Che cos'è il ferro?

Il ferro è un macroelemento, ovvero uno dei minerali più presenti all’interno dell’organismo umano.

 

A che cosa serve il ferro?

Il ferro è un componente fondamentale dell'emoglobina, la proteina che ha la funzione di trasportare l'ossigeno dai polmoni al resto del corpo; e della mioglobina, la proteina che rifornisce di ossigeno i muscoli ed altri organi. Questo minerale partecipa anche all'attività di molti enzimi, e l'organismo ne ha necessità per produrre diversi ormoni, nonché il tessuto connettivo.

 

In quali alimenti è presente il ferro?

Gli alimenti più ricchi di ferro sono il fegato, la carne e il pesce. Anche molti vegetali ne contengono buone quantità. Lo troviamo, ad esempio, nei legumi (come fagioli, piselli e lenticchie), nei cereali, nella frutta secca e nei vegetali dalle foglie verde scuro (ad esempio gli spinaci).

Purtroppo, però, la forma presente negli alimenti di origine vegetale è meno facilmente assorbibile rispetto a quella dei cibi di origine animale. Per far fronte a questo problema, si può fare affidamento sull'abbinamento delle fonti vegetali di ferro con alimenti ricchi di vitamina C, come il limone e i peperoni, che facilitano l'assorbimento di questo elemento.

 

Qual è il fabbisogno giornaliero di ferro?

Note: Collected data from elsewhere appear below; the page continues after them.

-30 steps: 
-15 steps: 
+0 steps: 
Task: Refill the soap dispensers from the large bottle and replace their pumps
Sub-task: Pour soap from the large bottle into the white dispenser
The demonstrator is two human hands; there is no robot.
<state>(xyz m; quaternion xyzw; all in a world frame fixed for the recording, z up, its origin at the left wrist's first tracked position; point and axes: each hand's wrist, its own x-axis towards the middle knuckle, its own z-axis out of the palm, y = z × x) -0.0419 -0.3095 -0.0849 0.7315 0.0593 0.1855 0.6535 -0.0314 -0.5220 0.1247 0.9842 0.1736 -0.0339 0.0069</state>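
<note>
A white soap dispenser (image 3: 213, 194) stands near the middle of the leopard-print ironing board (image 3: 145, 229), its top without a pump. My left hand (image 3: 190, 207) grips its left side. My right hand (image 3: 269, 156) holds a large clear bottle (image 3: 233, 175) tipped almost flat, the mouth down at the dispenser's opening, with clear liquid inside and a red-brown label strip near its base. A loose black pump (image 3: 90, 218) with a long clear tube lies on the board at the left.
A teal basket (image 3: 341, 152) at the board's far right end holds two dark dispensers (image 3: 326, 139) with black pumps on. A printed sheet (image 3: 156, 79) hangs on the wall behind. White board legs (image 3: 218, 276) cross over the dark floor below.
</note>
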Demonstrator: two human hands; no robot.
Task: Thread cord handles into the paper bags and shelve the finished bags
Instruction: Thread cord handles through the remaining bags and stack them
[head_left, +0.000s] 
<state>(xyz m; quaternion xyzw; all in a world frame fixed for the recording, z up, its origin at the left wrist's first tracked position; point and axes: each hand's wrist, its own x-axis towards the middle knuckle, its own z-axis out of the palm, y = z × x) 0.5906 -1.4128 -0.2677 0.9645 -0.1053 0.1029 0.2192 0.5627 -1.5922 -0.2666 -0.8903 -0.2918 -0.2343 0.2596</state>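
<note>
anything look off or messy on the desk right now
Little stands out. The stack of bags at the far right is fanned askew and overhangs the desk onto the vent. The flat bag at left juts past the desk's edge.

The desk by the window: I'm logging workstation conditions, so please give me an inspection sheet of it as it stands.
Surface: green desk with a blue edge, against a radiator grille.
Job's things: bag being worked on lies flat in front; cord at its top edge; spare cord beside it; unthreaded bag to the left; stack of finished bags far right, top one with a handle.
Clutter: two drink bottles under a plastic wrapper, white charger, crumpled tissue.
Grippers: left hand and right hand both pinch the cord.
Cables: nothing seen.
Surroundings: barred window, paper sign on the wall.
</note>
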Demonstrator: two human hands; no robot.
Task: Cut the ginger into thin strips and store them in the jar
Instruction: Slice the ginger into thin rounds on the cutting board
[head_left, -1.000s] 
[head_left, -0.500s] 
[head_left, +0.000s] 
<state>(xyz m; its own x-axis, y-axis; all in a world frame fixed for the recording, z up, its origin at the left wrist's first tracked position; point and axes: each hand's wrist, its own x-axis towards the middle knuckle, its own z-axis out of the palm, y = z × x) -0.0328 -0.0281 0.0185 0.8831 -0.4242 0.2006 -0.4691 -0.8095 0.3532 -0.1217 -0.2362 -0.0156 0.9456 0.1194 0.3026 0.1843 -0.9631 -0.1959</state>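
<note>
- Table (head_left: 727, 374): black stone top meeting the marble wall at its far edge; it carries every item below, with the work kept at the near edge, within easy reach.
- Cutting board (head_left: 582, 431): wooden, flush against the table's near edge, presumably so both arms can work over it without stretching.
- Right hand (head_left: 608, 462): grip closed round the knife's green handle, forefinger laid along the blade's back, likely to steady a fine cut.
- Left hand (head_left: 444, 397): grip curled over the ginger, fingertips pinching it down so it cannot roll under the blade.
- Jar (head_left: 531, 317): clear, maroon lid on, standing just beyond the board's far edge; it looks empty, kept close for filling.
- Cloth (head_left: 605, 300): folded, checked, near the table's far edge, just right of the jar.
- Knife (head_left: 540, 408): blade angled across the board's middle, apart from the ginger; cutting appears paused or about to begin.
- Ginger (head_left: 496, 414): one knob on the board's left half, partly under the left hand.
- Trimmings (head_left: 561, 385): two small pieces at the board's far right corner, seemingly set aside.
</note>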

La dose giornaliera raccomandata di ferro per un adulto è 14 mg (valore di riferimento europeo). Il fabbisogno giornaliero varia però a seconda dell'età, del sesso e di condizioni particolari come la gravidanza e l'allattamento. In generale, però, le donne necessitano di assumere quantitativi maggiori rispetto agli uomini.

 

Quali conseguenze può determinare la carenza di ferro?

La carenza di ferro ha come prima conseguenza l'anemia, ovvero la riduzione dei globuli rossi nel sangue e quindi della capacità di fornire l'ossigeno necessario a organi e tessuti. Le conseguenze dell’anemia sono: stanchezza, mancanza di energie, disturbi gastrointestinali, difficoltà di memoria e concentrazione, calo delle difese immunitarie e problemi di termoregolazione.

Inoltre, la carenza di ferro in gravidanza può influenzare lo sviluppo del sistema nervoso del bambino e aumentare il rischio di nascita sottopeso e parto prematuro.

 

Quali conseguenze può determinare un eccesso di ferro?

L'assunzione di quantità eccessive di ferro può causare problemi di stomaco, costipazione, nausea o vomito, dolori addominali e svenimenti nonché ridurre l'assorbimento dello zinco. Dosi molto alte (dell'ordine delle centinaia di grammi) possono causare anche scompensi agli organi, coma, convulsioni e risultare addirittura fatali.

Esiste anche una condizione medica, l'emocromatosi, che porta all'accumulo di quantità di ferro tossiche per l'organismo. In assenza di un adeguato trattamento di questa condizione, gli individui che ne soffrono possono andare incontro a cirrosi, cancro al fegato e malattie cardiovascolari.

 

Perché le donne in gravidanza necessitano di assumere maggiori quantitativi di ferro?

Durante la gravidanza aumenta la quantità di sangue in circolo nel corpo; di conseguenza, aumenta la richiesta di ferro, che dovrà soddisfare non solo fabbisogno della futura mamma, ma anche quello del bambino.